До тех пор, пока государство не пытается запретить нам делать наше дело, большего от него желать и не приходится. К сожалению, время от времени возникают всякие налоговые проверки, контролирующие органы, они вносят некоторую смуту и помехи в деятельность благотворительных организаций. Но пока этого нет, мы с государством на одной поляне пытаемся не соприкасаться, потому что у государства свои дела, а у нас свои.

Никогда не получится заменить благотворительным сектором государство, никогда не получится вылечить всех больных, накормить всех голодных, дать нормальные условия жизни всем бедным. Это не по силам благотворительному сектору, но надо заметить, что и государству это тоже не по силам.

Спасибо за тренажёр

[19.10.2015. ЖЖ]

Три дня назад назад я писал тут про Анатолия, которому пообещал, что мы с вами быстро и без усилий соберём ему 30.000 рублей на рекомендованный врачами эллиптический тренажёр.

Честно говоря, я думал, что эти деньги мы соберём за пару часов, и в этом я ошибся. С другой стороны, знание некоторых принципов… – и далее по Гельвецию. Так что ошибся я не критично: 31.050 рублей мы к этой минуте уже собрали, из них 6100 дал я, остальное – читатели. Как ни удивительно (с учётом прошлых опытов), примерно 3000 прислали читатели ЖЖ за три дня, и 22.000 – подписчики фейсбука за три часа. Удивительная и непривычная динамика. Спасибо всем, кто принял участие. Надеюсь, тренажёр сослужит владельцу хорошую службу. В эти три дня я переписывался с Анатолием и открыл для себя ЖЖ topotun tun.[195]

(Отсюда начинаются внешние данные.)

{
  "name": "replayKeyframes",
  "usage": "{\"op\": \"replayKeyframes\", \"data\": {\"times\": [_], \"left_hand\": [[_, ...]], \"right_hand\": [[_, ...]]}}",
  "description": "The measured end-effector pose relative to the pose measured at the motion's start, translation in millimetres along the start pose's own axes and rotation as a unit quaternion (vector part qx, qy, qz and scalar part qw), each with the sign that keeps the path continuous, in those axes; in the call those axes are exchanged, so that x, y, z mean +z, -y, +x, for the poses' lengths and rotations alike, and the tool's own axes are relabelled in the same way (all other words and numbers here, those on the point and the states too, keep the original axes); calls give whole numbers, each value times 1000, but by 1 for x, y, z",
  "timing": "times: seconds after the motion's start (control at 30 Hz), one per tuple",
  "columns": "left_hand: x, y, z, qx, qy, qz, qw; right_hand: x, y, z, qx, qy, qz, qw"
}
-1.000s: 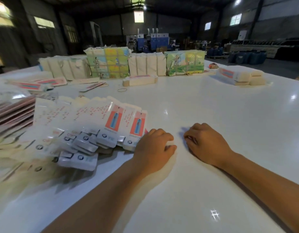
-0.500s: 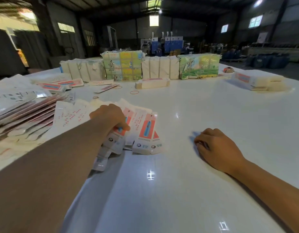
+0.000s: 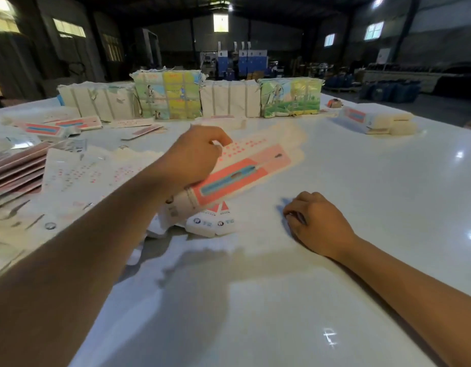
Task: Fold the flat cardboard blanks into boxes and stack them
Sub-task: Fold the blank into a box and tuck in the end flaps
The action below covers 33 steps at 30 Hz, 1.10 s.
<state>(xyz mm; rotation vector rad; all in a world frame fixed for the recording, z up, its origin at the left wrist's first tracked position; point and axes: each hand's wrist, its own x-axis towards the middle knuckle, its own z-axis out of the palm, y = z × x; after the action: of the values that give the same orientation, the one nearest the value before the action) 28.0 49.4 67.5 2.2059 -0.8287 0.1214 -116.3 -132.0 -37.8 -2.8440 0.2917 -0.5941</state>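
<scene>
The left hand (image 3: 194, 157) pinches 1 flat white-and-pink cardboard blank (image 3: 245, 170), lifting it clear to fold. The right hand (image 3: 319, 223) rests curled, empty, on the glossy white bench (image 3: 361, 181)

you have bare white table (image 3: 361, 197) ahead and right; spread blanks (image 3: 91, 176) crowd your left, wrapped bundles (image 3: 229, 102) wall the far edge.
</scene>
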Motion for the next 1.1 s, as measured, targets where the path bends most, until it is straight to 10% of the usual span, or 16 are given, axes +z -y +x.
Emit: {"op": "replayKeyframes", "data": {"times": [0.33,0.5,0.8,0.97,1.1], "left_hand": [[68,42,-63,115,43,70,990],[67,40,-64,149,-17,82,985],[76,30,-69,172,82,309,932],[71,24,-64,95,53,194,975],[64,23,-63,60,43,169,983]], "right_hand": [[0,-8,2,117,-18,191,974],[-16,-5,4,228,-7,640,734],[-7,-10,3,173,-24,577,798],[-8,-6,4,202,-169,559,787],[-8,-1,-3,123,-240,405,874]]}}
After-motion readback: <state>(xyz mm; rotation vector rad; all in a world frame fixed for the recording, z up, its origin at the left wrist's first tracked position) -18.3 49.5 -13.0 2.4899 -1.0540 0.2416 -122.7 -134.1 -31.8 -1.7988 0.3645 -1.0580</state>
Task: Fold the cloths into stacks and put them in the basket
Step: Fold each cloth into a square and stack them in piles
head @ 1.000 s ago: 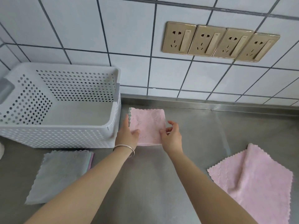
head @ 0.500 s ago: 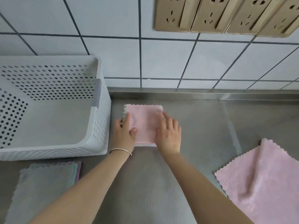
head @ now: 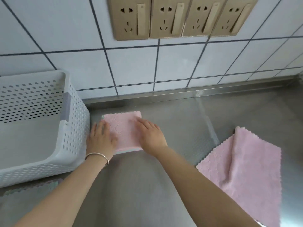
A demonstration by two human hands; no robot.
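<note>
Both hands lay flat on the folded pink cloth, fingers straight and slightly spread, pressing it onto the steel counter. The left hand, a bangle on its wrist, covered the cloth's left edge; the right hand covered its right edge. Just left of the left fingers stood the white perforated basket. Well to the right of the right fingers lay an unfolded pink cloth. A grey cloth showed just before the basket.
</note>
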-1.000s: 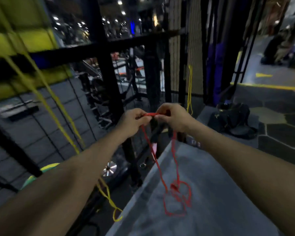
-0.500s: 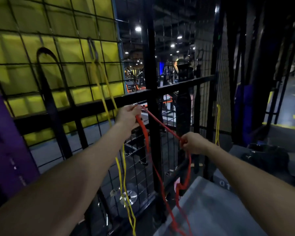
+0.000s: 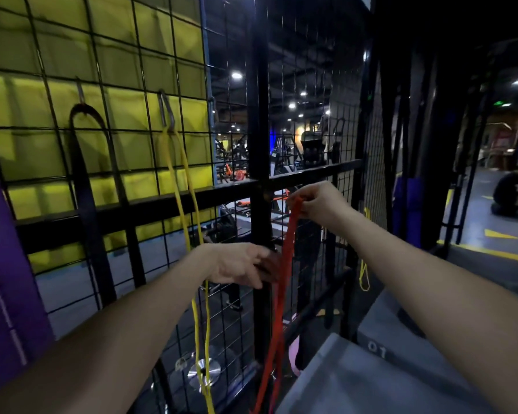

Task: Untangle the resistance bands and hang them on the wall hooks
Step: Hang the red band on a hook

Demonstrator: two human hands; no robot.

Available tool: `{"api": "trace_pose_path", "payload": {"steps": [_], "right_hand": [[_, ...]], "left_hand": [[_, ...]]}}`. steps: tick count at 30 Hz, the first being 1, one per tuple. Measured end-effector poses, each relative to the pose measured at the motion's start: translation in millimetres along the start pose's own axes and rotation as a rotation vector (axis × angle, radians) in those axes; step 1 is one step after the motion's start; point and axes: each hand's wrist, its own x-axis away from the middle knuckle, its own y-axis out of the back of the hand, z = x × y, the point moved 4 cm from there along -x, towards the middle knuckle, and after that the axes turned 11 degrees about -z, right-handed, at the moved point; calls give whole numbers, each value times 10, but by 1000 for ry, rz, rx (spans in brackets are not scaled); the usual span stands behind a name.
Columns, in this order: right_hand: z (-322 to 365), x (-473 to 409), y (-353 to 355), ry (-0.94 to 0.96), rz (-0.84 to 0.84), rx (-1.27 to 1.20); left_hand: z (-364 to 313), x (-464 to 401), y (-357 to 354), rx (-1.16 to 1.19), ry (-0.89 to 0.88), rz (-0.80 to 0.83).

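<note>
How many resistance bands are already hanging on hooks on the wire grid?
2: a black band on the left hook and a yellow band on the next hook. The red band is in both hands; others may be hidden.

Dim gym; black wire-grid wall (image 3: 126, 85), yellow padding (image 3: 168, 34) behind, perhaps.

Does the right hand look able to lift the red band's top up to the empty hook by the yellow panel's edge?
Probably yes: the right hand pinches the red band at its top, and the hook looks bare.
</note>
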Motion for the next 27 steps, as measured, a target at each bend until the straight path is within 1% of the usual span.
{"api": "trace_pose_path", "payload": {"steps": [1, 2, 3, 4, 5, 6, 7, 9, 11, 12, 13, 14, 15, 16, 17, 19, 21, 23, 25, 27], "right_hand": [[38, 0, -19, 14, 2, -30], [65, -1, -35, 15, 7, -66], [88, 0, -49, 6, 19, -105], [103, -5, -53, -3, 27, -130], [112, -12, -45, -11, 30, -150], [111, -19, -34, -15, 32, -166], [101, -35, -20, -26, 31, -199], [91, -67, 40, -57, 18, -287], [79, -102, 110, -74, 16, -347], [73, -107, 139, -75, 24, -352], [65, -111, 161, -76, 36, -355], [57, -108, 185, -75, 41, -358], [36, -108, 216, -74, 40, -365], [16, -102, 258, -69, 37, -361], [-15, -100, 308, -56, 37, -339], [-76, -65, 411, -13, 70, -219], [-172, -15, 483, 29, 125, -5], [-301, 26, 498, 88, 184, 289], [-414, 52, 460, 121, 261, 539], [-481, 53, 400, 113, 318, 646]], "left_hand": [[12, -62, 19, -28, -28, -105], [-3, -113, 35, -37, -60, -250], [-15, -182, 42, -25, -82, -389], [-35, -245, 12, 34, -85, -475], [-12, -341, -39, 151, -75, -498], [-18, -369, -96, 212, -50, -510], [-5, -397, -132, 174, -41, -538], [66, -509, -212, 251, 59, -501], [152, -599, -283, 158, 35, -545], [217, -656, -353, 187, 79, -507], [190, -639, -427, 179, 53, -459], [176, -654, -466, 254, 82, -426], [163, -634, -467, 356, 99, -446], [142, -648, -435, 408, 119, -446], [116, -641, -359, 373, 119, -487], [45, -584, -180, 370, 89, -594], [-47, -538, 6, 403, 60, -644], [-184, -484, 139, 397, 38, -632], [-319, -438, 209, 361, 16, -572], [-440, -392, 291, 323, -20, -580]]}}
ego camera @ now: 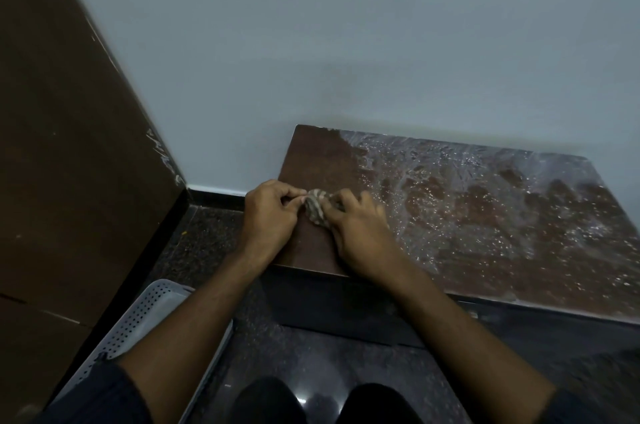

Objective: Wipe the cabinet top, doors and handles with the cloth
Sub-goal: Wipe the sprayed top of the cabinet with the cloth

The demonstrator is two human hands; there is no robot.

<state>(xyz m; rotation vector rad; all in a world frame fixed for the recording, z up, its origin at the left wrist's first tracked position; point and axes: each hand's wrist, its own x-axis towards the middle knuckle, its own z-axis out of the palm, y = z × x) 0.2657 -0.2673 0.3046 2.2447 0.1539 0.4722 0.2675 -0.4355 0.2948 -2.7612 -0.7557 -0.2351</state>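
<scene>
A low brown cabinet stands against the pale wall; its top [485,215] is covered over the middle and right with a whitish dusty or foamy film, while a strip at the left end looks bare brown. A small bunched, striped cloth [317,207] rests on that left end. My left hand [270,215] pinches the cloth's left side and my right hand [360,236] grips its right side, both pressed close together. The dark cabinet front [346,312] shows below the top edge; handles are hidden from me.
A tall brown panel [76,146] rises at the left. A white perforated plastic basket [145,319] sits on the dark speckled floor [207,233] under my left forearm. My knees [322,403] show at the bottom edge.
</scene>
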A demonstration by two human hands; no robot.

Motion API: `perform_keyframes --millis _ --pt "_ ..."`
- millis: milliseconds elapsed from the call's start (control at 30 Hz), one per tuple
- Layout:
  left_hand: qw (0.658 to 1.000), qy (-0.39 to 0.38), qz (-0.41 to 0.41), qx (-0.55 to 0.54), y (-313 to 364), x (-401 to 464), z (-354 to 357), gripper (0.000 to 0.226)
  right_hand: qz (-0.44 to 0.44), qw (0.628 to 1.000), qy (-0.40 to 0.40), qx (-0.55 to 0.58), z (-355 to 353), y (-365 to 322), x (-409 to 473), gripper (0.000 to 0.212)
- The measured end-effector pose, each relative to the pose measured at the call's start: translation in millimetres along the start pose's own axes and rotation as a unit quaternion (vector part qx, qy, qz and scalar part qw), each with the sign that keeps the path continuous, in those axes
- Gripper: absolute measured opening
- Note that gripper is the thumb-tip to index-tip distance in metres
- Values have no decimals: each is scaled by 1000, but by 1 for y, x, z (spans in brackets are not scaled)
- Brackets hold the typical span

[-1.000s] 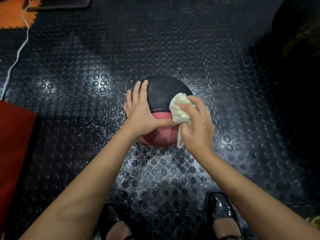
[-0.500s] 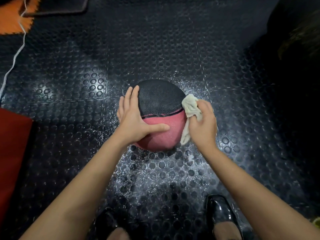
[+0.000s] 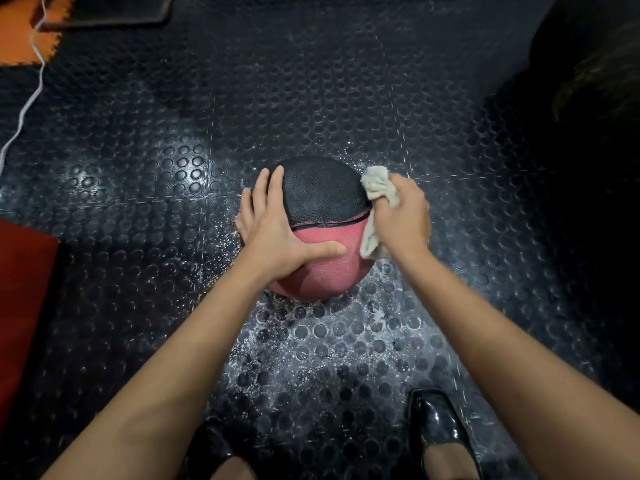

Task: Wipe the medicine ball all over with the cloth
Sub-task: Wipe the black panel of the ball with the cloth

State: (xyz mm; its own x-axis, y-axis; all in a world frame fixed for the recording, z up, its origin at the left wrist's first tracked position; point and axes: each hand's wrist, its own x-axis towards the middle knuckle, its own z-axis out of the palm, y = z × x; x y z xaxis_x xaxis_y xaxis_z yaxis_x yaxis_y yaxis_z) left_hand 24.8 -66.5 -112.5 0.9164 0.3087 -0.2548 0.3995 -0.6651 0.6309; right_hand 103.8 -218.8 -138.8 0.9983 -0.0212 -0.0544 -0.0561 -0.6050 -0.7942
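1. Head view: medicine ball (image 3: 320,216) sat on the studded black rubber floor (image 3: 311,98), roughly centre frame; far half black, near half pink, thin seam between them.
2. Left hand (image 3: 273,230) lay flat on the ball's left side, fingers straight and together pointing away from the person, thumb stretched right across the pink part. Hand spread wide, pressing, not gripping.
3. Right hand (image 3: 403,216) was at the ball's right edge, fingers curled round a pale cloth (image 3: 379,188); the bunched cloth was held against the ball's right side near the seam.
4. Cloth stuck out above the fist by the black half, and a tail hung below beside the pink half.
5. Both forearms were bare, reaching in from the bottom of frame.
6. White specks and dust on the floor around and in front of the ball.
7. Glossy black shoe (image 3: 438,427) at bottom right; a second dark shoe (image 3: 211,448) at bottom centre, dim.
8. White cord (image 3: 26,105) ran down the left edge; orange mat (image 3: 17,36) top left, red surface (image 3: 20,306) at left edge.
9. Right side of frame too dark to make out.
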Motion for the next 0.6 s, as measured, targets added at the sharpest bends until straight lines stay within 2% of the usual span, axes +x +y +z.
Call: perform_keyframes --millis 100,167,233,300,400,467,600 --pt "1000 0 20 13 -1 2 -2 145 -127 992 5 -24 -7 -14 -46 42" --pt "999 -11 32 12 -3 1 -3 146 -187 981 -5 -40 -10 -12 -52 43" --pt "999 -18 38 18 -1 0 -2 147 -141 989 -13 -44 -10 -8 -21 34" --pt "998 -18 45 32 3 1 1 144 -66 996 -48 -38 -11 -9 19 17" --pt "995 -48 76 48 2 8 -3 143 -20 988 -112 -105 -14 -17 55 15" --pt "988 -90 109 56 -1 15 -12 148 -40 978 -117 -167 -13 -30 59 9" --pt "980 -105 146 83 -1 31 -25 130 -164 957 -109 -215 -10 -52 45 22"
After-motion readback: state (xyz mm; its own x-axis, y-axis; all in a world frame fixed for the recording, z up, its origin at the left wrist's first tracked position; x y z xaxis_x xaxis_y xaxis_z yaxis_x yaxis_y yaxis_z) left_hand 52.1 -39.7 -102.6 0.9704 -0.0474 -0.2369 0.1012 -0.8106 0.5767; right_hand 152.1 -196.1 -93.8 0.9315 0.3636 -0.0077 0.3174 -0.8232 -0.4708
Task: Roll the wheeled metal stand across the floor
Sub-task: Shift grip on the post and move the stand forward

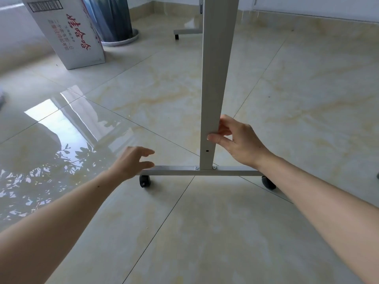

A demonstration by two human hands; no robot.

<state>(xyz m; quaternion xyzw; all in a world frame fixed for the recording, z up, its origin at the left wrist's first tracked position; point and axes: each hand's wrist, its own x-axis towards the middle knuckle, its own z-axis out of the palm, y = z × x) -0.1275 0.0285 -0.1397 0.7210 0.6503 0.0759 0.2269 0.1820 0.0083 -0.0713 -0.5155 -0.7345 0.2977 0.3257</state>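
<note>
A grey metal stand rises in the middle of the view, its flat upright post (pixel 215 78) bolted to a horizontal foot bar (pixel 184 171) that rides on two black casters (pixel 144 181) (pixel 268 183). My right hand (pixel 238 140) grips the post's right edge low down, thumb across the front face. My left hand (pixel 133 161) hovers with its fingers apart at the left end of the foot bar, holding nothing. A second foot with a caster (pixel 176 35) of the same stand shows farther back.
Glossy beige marble tiles (pixel 307 99) cover the floor. A white cardboard box with red lettering (pixel 67 33) leans at the back left, beside a dark round pot on a white saucer (pixel 117 19). A white wall with a skirting runs along the far side.
</note>
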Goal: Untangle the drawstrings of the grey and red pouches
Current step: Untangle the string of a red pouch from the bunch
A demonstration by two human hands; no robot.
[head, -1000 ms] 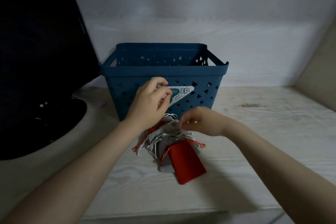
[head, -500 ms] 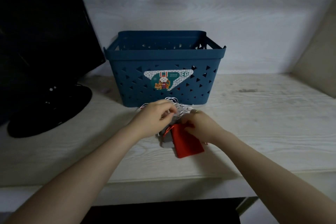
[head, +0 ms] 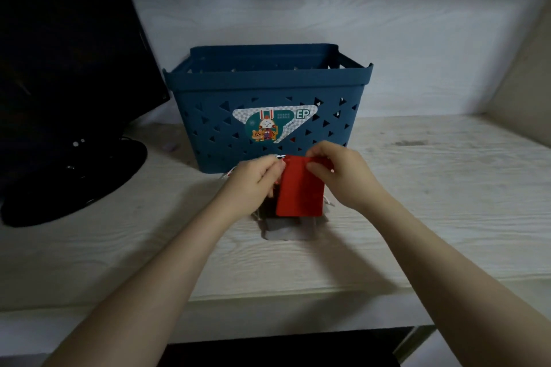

Чтение невесёлое, но весьма поучительное. Сколько ни занимайся чужими медицинскими проблемами, сколько ни зубри азбуку человеческого страдания, а всё равно мы с вами, физически здоровые люди, не в состоянии до конца понять этот мир, существующий рядом с нами. Там вообще всё по-другому, начиная с пробуждения по утрам. Мы просыпаемся и бодро спрашиваем себя: “Что я хочу сегодня сделать?”. А они с тревогой спрашивают, прислушиваясь к своему организму: “Что я сегодня могу?”. И они умеют ценить это сужающееся от недели к неделе окно своих возможностей так, как мы не ценим роскошь собственного здоровья.

При этом они, как правило, не хотят, чтоб мы их жалели. Наша помощь им иногда пригождается, а жалость – никогда. И не потому, что жалость может быть унизительна – это пустопорожний стереотип. Жалость к человеку с ограниченными возможностями – чувство совершенно естественное. Просто его незачем каждый раз выражать и обсуждать: страданию ближнего мы этим никак не поможем, а по любому поводу напоминать ему о его болезни и нашем здоровье не нужно ни ему, ни нам. Если он сам захочет нам на своё состояние пожаловаться, что-то объяснить или попросить о помощи – это его право и его выбор. Если не захочет – тоже его право. Очень важно помнить: за вычетом редких счастливцев, умирающих во сне или гибнущих в катастрофе, у всех здоровых людей впереди – те или иные формы немощи, болезнь и смерть. Если с кем-то это случилось уже сейчас, а с нами – ещё нет, то это, быть может, повод нам чему-то у этих людей поучиться. Тому, как они преодолевают свой недуг, как рассчитывают свои ограниченные возможности, как умеют быть благодарны за помощь и понимание окружающих.